For the string "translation", find every matching line in the records and copy it.
* * *
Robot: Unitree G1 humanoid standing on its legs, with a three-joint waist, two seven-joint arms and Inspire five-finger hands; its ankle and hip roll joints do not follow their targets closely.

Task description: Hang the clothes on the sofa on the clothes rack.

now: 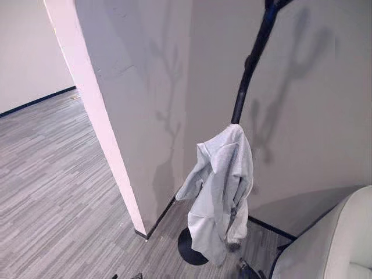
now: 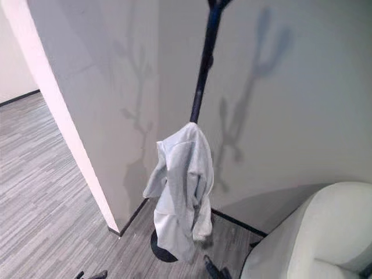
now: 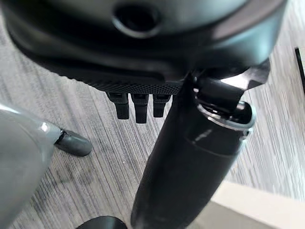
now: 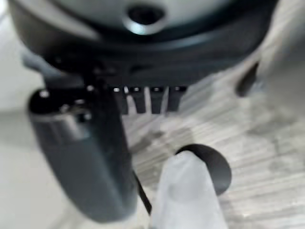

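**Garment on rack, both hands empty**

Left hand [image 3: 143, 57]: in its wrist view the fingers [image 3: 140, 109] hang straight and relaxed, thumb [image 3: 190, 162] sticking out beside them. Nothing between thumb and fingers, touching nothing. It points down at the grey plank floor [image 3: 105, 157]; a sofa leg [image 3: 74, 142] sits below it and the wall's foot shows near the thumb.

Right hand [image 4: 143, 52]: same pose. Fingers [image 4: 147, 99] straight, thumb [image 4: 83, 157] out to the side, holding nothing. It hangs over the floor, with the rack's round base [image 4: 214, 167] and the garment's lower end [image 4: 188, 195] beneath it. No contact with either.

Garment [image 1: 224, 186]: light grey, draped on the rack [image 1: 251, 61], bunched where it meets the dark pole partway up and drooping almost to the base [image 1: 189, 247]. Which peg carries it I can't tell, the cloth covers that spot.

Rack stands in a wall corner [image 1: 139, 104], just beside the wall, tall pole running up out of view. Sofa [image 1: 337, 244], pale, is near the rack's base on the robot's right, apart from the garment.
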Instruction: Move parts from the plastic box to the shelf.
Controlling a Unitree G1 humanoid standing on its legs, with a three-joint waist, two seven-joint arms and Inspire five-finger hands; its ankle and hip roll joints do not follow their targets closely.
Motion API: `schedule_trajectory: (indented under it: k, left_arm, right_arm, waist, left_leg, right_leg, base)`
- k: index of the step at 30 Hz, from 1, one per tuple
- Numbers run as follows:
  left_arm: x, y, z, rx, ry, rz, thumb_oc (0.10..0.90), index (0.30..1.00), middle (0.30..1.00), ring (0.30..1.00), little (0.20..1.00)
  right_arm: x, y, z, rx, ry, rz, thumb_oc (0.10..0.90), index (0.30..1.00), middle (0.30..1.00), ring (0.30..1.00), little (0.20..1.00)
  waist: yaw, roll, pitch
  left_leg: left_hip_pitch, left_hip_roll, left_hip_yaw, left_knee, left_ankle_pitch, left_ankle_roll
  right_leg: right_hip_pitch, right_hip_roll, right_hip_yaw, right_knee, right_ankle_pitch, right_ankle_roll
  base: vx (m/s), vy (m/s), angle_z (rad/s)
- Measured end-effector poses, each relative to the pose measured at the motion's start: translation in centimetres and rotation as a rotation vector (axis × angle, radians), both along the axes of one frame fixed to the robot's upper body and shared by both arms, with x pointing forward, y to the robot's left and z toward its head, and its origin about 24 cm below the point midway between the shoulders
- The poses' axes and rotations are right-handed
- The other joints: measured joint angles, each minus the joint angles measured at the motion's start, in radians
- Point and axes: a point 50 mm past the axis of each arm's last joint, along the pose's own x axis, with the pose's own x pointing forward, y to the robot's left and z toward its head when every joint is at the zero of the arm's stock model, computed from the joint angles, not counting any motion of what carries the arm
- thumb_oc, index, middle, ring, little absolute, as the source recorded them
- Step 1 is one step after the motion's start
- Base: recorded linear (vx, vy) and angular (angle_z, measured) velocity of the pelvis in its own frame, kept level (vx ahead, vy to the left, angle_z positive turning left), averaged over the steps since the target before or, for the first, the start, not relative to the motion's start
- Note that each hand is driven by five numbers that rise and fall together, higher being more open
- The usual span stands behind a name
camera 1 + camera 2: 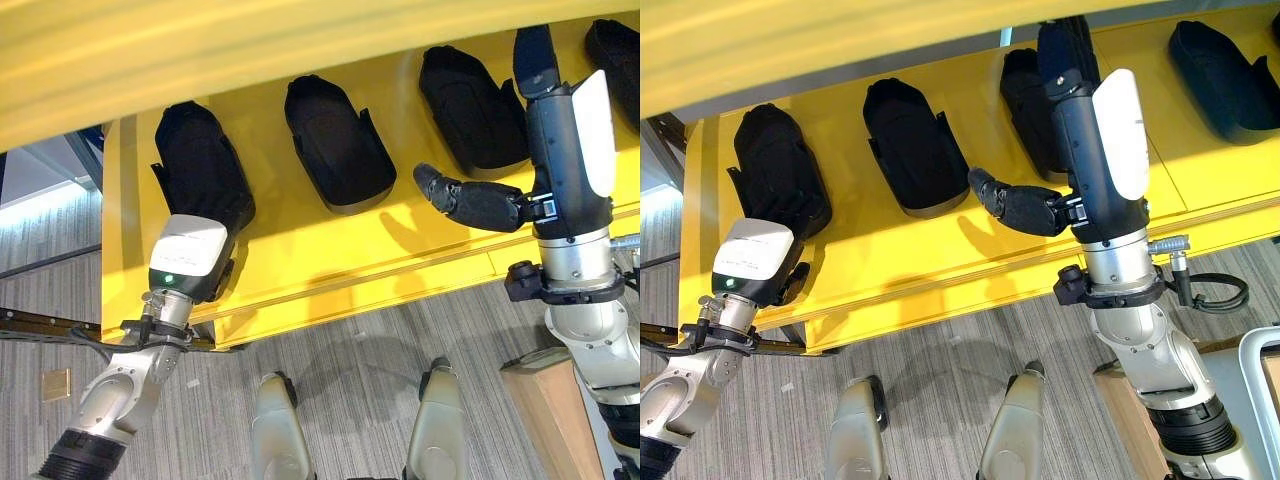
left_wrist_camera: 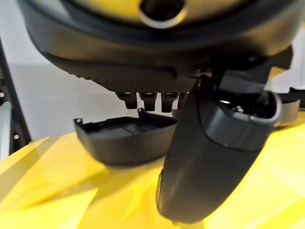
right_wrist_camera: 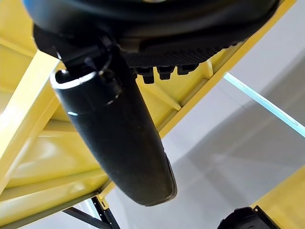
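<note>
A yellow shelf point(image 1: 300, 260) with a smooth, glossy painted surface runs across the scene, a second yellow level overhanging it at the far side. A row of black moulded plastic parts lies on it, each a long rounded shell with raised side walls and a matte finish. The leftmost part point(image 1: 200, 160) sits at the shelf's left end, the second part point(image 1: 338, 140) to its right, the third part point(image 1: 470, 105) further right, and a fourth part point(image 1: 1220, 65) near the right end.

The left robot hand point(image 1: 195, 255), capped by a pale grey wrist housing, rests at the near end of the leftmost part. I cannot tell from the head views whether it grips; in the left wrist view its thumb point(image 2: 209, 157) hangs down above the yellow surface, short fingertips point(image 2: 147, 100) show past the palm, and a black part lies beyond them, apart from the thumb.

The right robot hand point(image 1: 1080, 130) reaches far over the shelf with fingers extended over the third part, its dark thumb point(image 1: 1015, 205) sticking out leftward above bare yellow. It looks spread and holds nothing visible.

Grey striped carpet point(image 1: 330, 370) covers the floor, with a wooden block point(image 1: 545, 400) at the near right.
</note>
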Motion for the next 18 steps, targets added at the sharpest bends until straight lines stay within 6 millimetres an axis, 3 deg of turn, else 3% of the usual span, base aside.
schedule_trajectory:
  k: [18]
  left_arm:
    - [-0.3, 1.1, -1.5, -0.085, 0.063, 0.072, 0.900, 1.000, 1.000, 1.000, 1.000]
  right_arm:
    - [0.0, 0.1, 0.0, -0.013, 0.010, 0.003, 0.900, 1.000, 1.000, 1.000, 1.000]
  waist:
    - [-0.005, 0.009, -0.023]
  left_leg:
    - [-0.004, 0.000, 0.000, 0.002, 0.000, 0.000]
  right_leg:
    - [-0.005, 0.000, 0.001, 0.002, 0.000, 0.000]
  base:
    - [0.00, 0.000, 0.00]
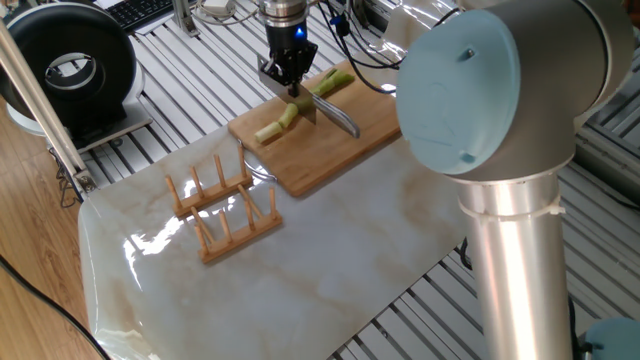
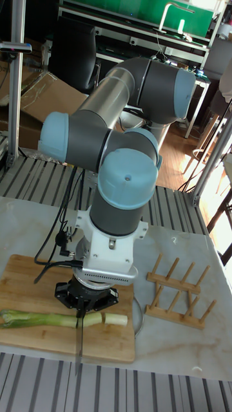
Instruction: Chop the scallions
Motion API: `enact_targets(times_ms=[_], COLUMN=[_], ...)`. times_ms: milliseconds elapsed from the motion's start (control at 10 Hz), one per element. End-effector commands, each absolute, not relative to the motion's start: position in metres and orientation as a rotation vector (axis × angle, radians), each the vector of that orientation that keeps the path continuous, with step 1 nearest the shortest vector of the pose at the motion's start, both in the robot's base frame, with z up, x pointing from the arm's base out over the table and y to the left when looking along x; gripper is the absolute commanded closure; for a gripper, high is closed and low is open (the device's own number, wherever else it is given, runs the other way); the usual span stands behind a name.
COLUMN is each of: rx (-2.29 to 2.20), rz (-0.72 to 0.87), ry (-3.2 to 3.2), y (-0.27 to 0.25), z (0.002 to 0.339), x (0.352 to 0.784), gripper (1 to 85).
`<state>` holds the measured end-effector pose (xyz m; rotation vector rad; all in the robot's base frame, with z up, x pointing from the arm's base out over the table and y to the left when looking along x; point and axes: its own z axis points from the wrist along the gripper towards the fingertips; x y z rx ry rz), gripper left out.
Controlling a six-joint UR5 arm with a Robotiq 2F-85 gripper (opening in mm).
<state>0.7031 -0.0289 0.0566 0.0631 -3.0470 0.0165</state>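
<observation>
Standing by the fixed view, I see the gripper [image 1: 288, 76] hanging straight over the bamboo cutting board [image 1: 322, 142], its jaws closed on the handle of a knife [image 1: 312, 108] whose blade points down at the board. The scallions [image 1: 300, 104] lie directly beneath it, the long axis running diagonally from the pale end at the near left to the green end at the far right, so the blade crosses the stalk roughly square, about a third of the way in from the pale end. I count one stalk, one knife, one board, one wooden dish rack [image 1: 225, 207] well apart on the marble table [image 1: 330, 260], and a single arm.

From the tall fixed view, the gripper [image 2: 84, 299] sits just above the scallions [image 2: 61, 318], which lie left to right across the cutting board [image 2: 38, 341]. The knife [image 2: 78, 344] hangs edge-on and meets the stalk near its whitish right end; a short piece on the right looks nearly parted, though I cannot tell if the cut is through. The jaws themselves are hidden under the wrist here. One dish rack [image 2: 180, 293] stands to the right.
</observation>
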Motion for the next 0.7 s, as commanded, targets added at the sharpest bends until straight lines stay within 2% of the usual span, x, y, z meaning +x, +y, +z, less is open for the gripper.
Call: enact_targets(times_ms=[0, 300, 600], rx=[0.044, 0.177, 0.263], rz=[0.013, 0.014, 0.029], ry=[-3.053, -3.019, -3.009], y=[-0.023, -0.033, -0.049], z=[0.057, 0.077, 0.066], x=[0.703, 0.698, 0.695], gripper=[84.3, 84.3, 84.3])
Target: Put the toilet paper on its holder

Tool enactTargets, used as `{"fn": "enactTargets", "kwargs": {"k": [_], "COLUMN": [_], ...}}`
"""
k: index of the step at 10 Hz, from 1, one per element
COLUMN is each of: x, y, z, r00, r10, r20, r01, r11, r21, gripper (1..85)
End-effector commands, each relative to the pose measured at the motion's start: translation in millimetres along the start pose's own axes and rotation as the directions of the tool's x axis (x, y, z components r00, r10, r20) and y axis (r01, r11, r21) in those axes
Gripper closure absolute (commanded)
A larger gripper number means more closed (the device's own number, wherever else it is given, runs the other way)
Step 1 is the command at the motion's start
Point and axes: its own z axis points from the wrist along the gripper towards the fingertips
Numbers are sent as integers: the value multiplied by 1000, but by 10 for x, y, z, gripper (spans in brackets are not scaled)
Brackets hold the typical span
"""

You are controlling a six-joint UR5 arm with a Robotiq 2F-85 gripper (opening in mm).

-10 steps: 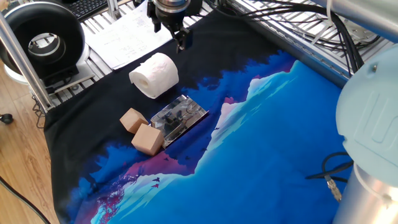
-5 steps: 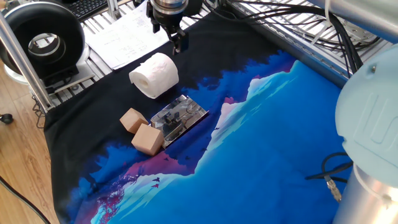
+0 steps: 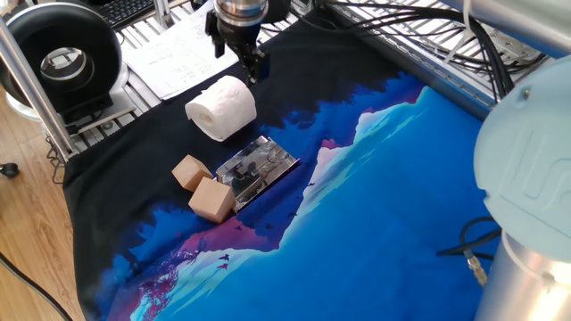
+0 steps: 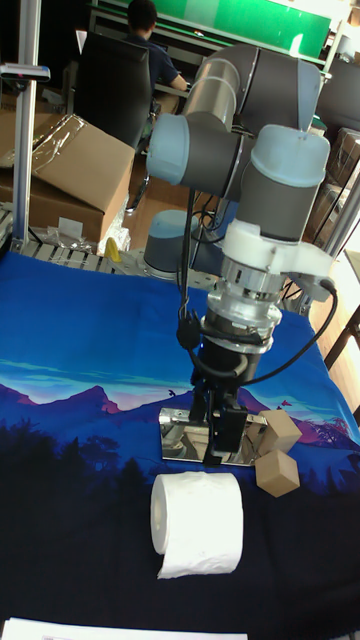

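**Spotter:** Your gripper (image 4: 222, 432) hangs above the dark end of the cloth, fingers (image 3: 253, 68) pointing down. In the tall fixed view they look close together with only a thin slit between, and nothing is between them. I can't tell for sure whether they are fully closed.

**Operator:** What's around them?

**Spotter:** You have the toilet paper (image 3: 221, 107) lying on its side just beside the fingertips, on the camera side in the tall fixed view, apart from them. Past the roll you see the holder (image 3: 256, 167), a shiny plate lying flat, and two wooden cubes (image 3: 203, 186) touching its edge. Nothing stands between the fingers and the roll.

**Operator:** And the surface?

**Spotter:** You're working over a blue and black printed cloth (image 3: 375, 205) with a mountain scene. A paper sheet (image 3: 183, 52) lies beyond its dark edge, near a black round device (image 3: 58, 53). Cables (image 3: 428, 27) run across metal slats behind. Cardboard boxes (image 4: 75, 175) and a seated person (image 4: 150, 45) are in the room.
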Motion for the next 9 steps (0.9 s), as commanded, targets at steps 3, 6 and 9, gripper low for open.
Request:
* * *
* FINAL ANSWER:
- Measured end-effector poses, each relative to the pose measured at the motion's start: translation in centimetres and rotation as a rotation vector (axis × angle, radians), both along the axes of one frame fixed to the robot's upper body and shared by both arms, with x pointing forward, y to the robot's left and z toward its head, and its origin about 24 cm below the point midway between the shoulders
End-effector commands, each relative to the pose measured at the motion's start: translation in millimetres along the start pose's own axes and rotation as the directions of the tool's x axis (x, y, z components r00, r10, r20) and y axis (r01, r11, r21) in those axes

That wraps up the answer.